**Problem details:** Only the lines from the one containing "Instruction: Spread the" through the last line of the material should be returned, each exactly as it stands.

Segment Start: Supplied information

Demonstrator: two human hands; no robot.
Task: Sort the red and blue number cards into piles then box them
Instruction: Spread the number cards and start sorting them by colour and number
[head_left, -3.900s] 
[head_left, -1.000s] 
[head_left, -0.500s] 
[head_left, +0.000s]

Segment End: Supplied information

**Written response:**
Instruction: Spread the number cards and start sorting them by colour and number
[head_left, -3.900s] 
[head_left, -1.000s] 
[head_left, -0.500s] 
[head_left, +0.000s]

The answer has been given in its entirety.